Context: On the basis of its chromosomal localisation and its role in the synthesis of the antilipolytic compound prostaglandin E₂, the prostaglandin E synthase 2 (PTGES2) is a candidate gene for type 2 diabetes.

Objective: The aim of the present study was to investigate if genetic variants in the PTGES2 gene are associated with type 2 diabetes.
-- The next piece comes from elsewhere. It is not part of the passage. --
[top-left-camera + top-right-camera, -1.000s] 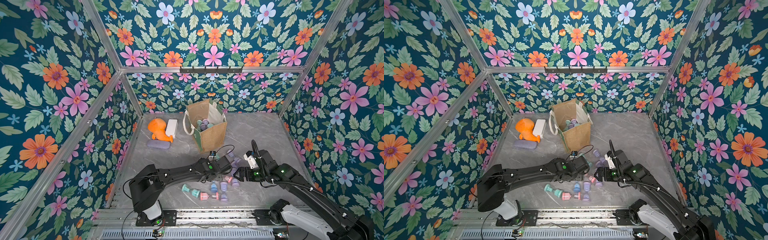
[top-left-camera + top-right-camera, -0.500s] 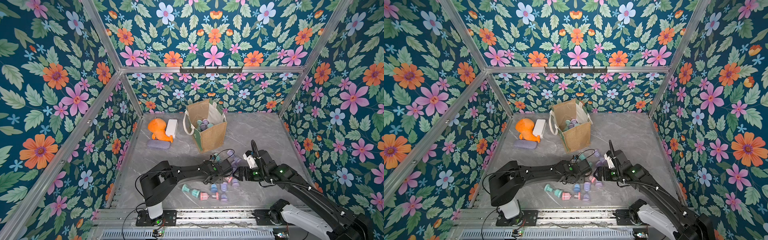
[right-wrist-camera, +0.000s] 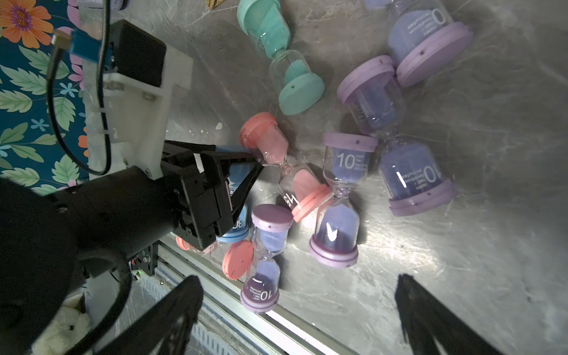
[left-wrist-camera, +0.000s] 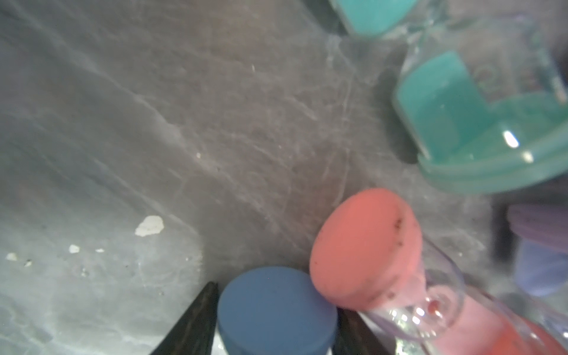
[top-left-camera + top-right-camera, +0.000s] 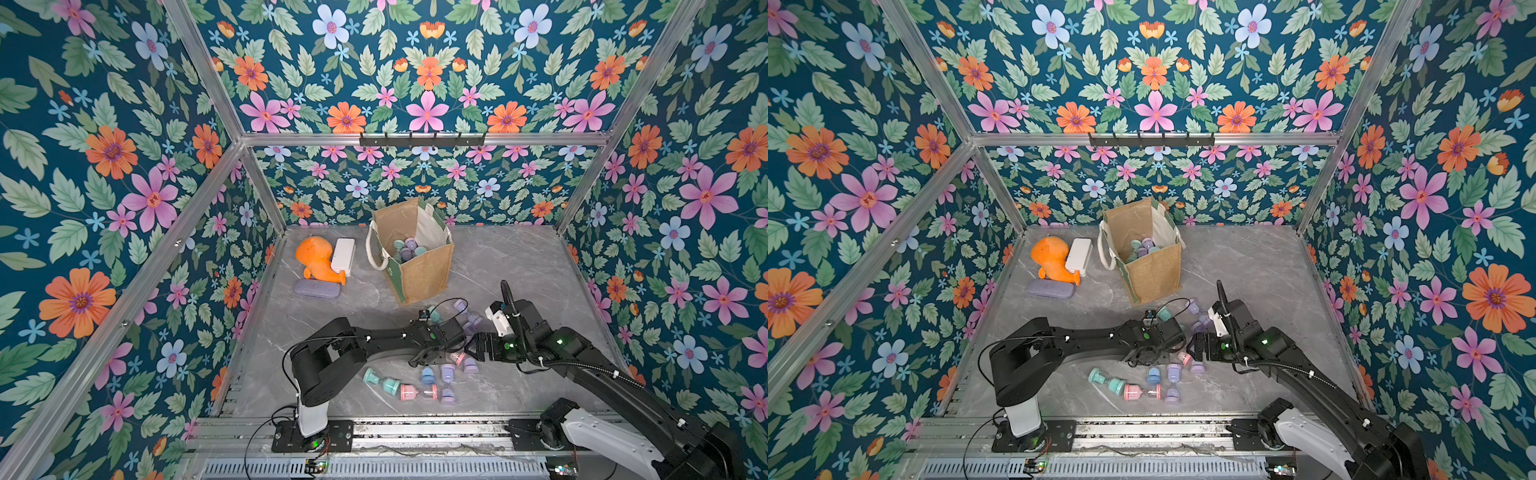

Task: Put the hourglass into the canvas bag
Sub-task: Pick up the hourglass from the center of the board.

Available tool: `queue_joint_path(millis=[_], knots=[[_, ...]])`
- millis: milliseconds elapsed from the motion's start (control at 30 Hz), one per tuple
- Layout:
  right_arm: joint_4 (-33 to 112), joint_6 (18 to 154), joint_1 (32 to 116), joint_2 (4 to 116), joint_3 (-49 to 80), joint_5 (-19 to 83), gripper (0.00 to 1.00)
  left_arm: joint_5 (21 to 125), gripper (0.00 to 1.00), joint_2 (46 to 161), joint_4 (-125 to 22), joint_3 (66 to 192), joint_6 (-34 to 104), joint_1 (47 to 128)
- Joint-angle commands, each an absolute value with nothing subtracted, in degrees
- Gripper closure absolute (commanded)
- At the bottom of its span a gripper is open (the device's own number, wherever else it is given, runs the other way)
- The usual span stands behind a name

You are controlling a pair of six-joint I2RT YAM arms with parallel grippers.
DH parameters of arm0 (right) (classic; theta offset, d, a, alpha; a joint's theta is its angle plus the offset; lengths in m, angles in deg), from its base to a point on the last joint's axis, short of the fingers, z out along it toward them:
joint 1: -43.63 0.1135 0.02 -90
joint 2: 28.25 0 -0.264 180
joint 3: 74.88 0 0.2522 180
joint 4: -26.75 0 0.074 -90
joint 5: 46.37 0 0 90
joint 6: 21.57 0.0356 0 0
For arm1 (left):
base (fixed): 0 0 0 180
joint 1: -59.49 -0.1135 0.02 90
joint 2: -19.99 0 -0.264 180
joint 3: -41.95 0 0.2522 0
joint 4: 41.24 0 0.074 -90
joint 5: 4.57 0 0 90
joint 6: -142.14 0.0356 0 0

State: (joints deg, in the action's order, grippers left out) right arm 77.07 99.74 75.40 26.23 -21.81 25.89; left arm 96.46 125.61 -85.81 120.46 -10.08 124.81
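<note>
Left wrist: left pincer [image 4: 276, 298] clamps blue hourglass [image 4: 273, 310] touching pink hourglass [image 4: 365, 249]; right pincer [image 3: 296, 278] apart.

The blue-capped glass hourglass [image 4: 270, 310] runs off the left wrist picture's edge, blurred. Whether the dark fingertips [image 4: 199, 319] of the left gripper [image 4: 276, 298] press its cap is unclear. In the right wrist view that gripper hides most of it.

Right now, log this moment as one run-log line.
phase: pick | left gripper: jaws astride blue hourglass, grip unconfirmed | right gripper: open, empty | canvas bag: upright, hourglasses inside
</note>
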Motion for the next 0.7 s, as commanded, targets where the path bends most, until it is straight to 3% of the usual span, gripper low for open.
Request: queue_joint_path(millis=[0,667], knots=[[76.0,99.8,75.4,26.5,-21.7,26.0,0.01,97.0,0.45,126.1,-85.4,120.5,-10.4,124.6],[76.0,99.9,75.4,26.9,-20.5,26.4,0.01,98.9,0.59,123.6,-84.5,118.8,-11.5,124.6]])
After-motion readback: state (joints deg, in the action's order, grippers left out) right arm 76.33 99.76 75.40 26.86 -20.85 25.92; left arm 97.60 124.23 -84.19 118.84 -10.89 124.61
Results: Sequencing of the PTGES2 gene revealed one non-synonymous cSNP (Arg298His, rs13283456), and a previously unknown promoter SNP g.-417G>T. Both SNPs and additional haplotype tagging SNPs (rs884115, rs10987883, rs4837240) were genotyped in a nested case-control study of 192 incident type 2 diabetes subjects and 384 controls (EPIC-Potsdam). Carriers of the minor allele of Arg298His had a lower risk to develop the disease (OR: 0.63, 95% CI: 0.41-0.97, p: 0.04) compared to homozygous individuals with the common allele. The PTGES2 Arg298His polymorphism was reinvestigated in a population based cross-sectional study (KORA) consisting of 239 individuals with impaired glucose tolerance (IGT), 226 with type 2 diabetes, and 863 normoglycemic controls. In this study population, the Arg298His polymorphism was significantly associated with IGT (OR: 0.68, 95% CI: 0.50-0.93, p: 0.007) and type 2 diabetes (OR: 0.61, 95% CI: 0.43-0.86, p: 0.004). A pooled analysis of data from both study populations revealed reduced risk of type 2 diabetes (OR: 0.62 (95% CI: 0.47-0.81, p: 0.0005) in PTGES2 298His allele carriers.

Conclusion: We obtained evidence from two Caucasian study populations that the His298-allele of PTGES2 Arg298His confers to reduced risk of type 2 diabetes.